Um, surely if you take (a) people with a track record of successful achievement in an area (b) people without a track record of success but who think they know a lot about the area, the presumption that (a) is more likely to know what they're talking about should be the default presumption. It may of course not work out that way, but that would surely be the way to bet.

Comment author: fortyeridania 27 January 2014 07:44:20PM -2 points [-]

Yes, I agree, but that is only part of the story, right?

What if autodidacts, in their untutored excitability, are excessively concerned about a real risk? Or if a real risk has nearly all autodidacts significantly worried, but only 20% of actual experts significantly worried? Wouldn't that falsify /u/private_messaging's assertion? And what's so implausible about that scenario? Shouldn't we expect autodidacts' concerns to be out of step with real risks?

Comment author: V_V 27 January 2014 08:34:19PM *  4 points [-]

What if autodidacts, in their untutored excitability, are excessively concerned about a real risk?

If autodidacts are excessively concerned, then why would it be worth for experts to listen to them?

Comment author: fortyeridania 27 January 2014 10:42:03PM 0 points [-]

It may not be. I was not taking issue with the claim "Experts need not listen to autodidacts." I was taking issue with the claim "Given a real risk, experts are more likely to be concerned than autodidacts are."

Comment author: V_V 27 January 2014 11:50:29PM *  5 points [-]

I would assume that experts are likely to be concerned to an extent more appropriate to the severity of the risk than autodidacts are.

There can be exceptions, of course, but when non-experts make widely more extreme claims than experts do on some issue, especially a strongly emotively charged issue (e.g. the End of the World), unless they can present really compelling evidence and arguments, Dunning–Kruger effect seems to be the most likely explanation.

Comment author: fortyeridania 28 January 2014 12:24:13AM 0 points [-]

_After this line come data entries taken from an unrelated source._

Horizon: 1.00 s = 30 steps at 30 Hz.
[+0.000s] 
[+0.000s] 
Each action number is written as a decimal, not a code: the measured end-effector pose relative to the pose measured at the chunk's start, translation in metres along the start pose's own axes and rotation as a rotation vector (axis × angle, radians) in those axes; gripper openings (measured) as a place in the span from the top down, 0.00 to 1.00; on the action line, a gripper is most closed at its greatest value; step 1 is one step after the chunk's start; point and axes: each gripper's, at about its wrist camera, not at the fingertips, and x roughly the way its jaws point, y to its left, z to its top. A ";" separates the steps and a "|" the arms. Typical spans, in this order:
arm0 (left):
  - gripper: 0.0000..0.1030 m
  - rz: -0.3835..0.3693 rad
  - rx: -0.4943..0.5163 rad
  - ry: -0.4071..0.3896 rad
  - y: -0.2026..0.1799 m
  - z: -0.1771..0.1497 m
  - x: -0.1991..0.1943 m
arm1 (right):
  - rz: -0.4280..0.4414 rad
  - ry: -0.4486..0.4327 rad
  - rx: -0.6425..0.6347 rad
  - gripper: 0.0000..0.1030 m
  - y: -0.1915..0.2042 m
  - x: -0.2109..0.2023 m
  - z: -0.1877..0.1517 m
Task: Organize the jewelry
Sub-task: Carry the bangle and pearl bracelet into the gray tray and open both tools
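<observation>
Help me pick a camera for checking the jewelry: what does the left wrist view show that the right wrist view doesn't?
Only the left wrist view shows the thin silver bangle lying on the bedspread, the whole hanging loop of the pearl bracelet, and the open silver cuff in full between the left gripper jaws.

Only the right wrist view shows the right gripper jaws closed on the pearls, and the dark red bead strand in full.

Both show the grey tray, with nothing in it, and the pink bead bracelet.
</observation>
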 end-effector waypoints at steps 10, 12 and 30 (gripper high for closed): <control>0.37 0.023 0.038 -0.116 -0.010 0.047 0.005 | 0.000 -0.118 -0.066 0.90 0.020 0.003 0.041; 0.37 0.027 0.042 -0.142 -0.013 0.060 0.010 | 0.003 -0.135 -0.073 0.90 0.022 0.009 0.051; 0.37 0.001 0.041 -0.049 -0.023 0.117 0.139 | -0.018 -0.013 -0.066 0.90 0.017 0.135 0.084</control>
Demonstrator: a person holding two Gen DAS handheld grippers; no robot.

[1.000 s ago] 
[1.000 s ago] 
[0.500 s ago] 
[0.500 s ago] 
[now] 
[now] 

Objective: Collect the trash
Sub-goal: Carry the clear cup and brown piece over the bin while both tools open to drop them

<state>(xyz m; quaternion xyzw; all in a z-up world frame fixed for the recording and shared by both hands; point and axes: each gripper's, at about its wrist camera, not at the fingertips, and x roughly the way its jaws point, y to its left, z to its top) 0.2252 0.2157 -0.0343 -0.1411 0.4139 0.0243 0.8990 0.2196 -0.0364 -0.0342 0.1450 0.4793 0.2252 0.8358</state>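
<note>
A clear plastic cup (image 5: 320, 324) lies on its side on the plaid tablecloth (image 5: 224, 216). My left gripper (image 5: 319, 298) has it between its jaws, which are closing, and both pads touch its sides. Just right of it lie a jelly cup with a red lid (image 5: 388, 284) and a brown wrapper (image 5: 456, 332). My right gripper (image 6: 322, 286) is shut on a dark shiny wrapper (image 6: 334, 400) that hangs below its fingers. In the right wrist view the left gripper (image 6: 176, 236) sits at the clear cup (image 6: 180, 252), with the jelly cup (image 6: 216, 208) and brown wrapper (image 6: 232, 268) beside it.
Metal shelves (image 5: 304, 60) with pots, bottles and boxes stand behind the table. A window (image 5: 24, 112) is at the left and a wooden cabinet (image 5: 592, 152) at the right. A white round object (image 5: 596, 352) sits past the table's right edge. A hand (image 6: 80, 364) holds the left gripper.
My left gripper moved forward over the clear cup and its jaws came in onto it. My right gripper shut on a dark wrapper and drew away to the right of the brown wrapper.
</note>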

I would assume that experts are likely to be concerned to an extent more appropriate to the severity of the risk than autodidacts are.

That is exactly what I would assume too. Autodidacts' risk estimates should be worse than experts'. It does not follow that autodidacts' risk estimates should be milder than experts', though. The latter claim is what I meant to contest.

Comment author: private_messaging 27 January 2014 11:46:18PM *  5 points [-]

"Autodidacts" was in quotes for a reason.

Let's talk about some woo that you're not interested in. E.g. health risks of thymerosal and vaccines in general. Who's more likely to notice it, some self proclaimed "autodidacts", or normal biochemistry experts? Who noticed the possibility of a nuke, back-then conspiracy theorists or scientists? Was Semmelweis some weird outsider, or was he a regular medical doctor with medical training? And so on and so forth.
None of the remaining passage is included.